Likely correct - I do use linters heavily.  Hoisting is evil (necessary,
but still evil).


On Thu, Jun 27, 2024 at 6:13 PM Rowan Tommins [IMSoP] <[email protected]>
wrote:

>
> Thank you for sharing. I think it's valuable to explore radical ideas
> sometimes.
>
> I do think PHP badly needs a native concept of "module" or "package" -
> in fact, I'm increasingly convinced it's the inevitable path we'll end
> up on at some point. BUT I think any such concept needs to be built on
> top of what we have right now. That means:
>
> - It should build on or work in harmony with namespaces, not ignore or
> replace them
> - It should be compatible with Composer, but not dependent on it
> - It should be easy to take existing code, and convert it to a
> module/package
> - It should be easy to carry on using that module/package after it's
> been converted
>

On all these points, agreed.


>
> If we can learn from other languages while we do that, I'm all for it;
> but we have to remember that those languages had a completely different
> set of constraints to work with.
>
> For instance, JS has no concept of "namespaces", but does treat function
> names as dynamically scoped alongside variables. So the module system
> needed to give a way of managing how you imported names from one scope
> to another. That's not something PHP needs, because it treats all names
> as global, and namespaces have proved an extremely successful way of
> sharing code without those names colliding.
>
>
Very good point.


>
> Other parts of your e-mail are essentially an unrelated idea, to have
> some new "PHP++" dialect, where a bunch of "bad" things are removed.
>

Let's set that aside then.  Better package management is a big enough
dragon to slay.



On Thu, Jun 27, 2024 at 8:16 PM Mike Schinkel <[email protected]> wrote:

> This is a long reply rather than send a bunch of shorter emails.
>
> > On Jun 27, 2024, at 2:10 PM, Deleu <[email protected]> wrote:
> >
> > Overall, I think PHP has already reached the limit of surviving with
> only PSR-4 and Composer. Single class files were a great solution to get us
> out of the nightmare of require and import on top of PHP files. But
> more than once I have had the desire to declare a couple of interfaces in a
> single file, or a handful of Enums, etc.
>
> This.
>
> I cannot overemphasize how nice it is to work in Go where I can put almost
> any code I want in any file I want without having to think about
> autoloading.
>

Go is cool. I need to use it more. These days JavaScript gets most of my
time, but PHP will always be the language that got me into
programming professionally and for that I'll be eternally grateful.


>
> As I understand the proposal, this would have no BC issues for code not in
> modules.
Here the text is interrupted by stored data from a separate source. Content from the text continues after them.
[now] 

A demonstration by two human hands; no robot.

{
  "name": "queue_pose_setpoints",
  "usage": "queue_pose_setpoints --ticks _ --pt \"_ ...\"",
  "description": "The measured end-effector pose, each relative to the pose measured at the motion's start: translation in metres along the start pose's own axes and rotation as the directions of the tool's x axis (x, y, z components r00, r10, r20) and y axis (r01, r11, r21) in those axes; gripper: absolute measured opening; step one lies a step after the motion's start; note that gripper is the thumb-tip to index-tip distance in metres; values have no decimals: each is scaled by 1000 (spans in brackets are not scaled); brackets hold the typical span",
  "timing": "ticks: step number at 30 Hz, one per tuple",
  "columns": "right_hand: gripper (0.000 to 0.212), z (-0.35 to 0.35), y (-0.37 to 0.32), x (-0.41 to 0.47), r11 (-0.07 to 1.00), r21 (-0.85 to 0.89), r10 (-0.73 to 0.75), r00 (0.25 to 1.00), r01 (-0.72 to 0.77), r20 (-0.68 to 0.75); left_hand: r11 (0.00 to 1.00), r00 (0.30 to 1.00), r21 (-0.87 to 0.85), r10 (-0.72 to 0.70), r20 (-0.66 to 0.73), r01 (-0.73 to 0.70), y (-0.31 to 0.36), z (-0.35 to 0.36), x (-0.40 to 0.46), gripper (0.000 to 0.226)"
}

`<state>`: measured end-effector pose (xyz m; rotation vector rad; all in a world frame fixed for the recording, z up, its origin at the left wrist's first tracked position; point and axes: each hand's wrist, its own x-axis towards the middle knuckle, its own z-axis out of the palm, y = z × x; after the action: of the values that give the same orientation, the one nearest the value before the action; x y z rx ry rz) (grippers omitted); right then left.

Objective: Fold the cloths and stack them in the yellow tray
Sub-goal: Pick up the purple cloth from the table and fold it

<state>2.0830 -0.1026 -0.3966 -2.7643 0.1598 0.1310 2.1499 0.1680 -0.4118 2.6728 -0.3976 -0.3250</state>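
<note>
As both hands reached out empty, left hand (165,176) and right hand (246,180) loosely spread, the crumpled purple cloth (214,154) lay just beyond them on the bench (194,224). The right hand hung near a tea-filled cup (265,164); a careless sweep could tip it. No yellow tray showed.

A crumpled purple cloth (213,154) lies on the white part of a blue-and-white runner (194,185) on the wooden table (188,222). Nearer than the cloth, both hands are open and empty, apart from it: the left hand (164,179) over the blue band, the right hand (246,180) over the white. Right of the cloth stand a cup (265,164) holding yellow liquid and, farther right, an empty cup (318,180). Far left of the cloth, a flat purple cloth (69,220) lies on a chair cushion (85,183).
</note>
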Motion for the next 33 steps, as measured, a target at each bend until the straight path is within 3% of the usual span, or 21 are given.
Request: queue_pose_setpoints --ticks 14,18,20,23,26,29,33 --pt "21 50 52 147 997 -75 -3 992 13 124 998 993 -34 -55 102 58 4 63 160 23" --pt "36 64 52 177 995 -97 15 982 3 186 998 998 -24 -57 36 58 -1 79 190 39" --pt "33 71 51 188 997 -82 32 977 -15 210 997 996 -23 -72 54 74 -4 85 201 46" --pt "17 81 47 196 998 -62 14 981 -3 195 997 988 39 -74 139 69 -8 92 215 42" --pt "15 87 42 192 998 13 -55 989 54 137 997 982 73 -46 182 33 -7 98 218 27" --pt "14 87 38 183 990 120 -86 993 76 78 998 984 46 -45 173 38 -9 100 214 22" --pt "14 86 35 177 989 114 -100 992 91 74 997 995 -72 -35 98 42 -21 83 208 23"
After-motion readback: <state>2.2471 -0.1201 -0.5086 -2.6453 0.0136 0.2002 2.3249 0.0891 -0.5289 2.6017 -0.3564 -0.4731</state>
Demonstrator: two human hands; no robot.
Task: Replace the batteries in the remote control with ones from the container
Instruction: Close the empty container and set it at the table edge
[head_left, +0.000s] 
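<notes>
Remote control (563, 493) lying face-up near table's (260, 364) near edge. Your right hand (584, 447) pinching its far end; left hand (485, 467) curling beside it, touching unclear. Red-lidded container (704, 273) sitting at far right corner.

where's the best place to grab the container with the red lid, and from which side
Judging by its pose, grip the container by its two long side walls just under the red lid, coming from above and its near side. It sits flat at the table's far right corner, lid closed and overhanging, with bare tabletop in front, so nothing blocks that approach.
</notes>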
PHP could then set rules for code in modules that would not to be
> directly compatible with code outside modules.
>

That is the goal. Module code should be allowed to be different if the
optimization makes for faster running and easier to understand code (for
the programmer, the IDE, and the parser itself). Changing things for the
sake of changing them, no.


>
> At least to me this does not feel as big as trying to implement unicode.
>

I would hope not, because that turned out to be well night impossible.


>
> >  2. No need for autoloaders with modules; I assume this would be
> obvious, right?
> >
> > Depends largely on whether modules can include and require to get access
> to old code. I also didn't discuss how they behave - do they share their
> variables with includes and requires?
>
> I was presuming that all old code would use autoloaders but modules would
> be free to do it a better way.


> If you need to call code from a namespace from inside a module, sure, the
> autoloader would be needed.
>

This is correct and what I had in mind.


>
> > 6. Modules should be directories, not .php files. Having each file be a
> module makes code org really hard.
> >
> > Yes, but that is how JavaScript currently handles things. It is
> currently necessary when making large packages to have an index.js that
> exports out the public members of the module. This entry point is
> configurable through the package.json of the module.
>
> I am envisioning that there could be a module metadata file that would
> have everything that PHP needs to handle the module.  It could even be
> binary, using protobufs:
>

An interesting idea. I need to research this some.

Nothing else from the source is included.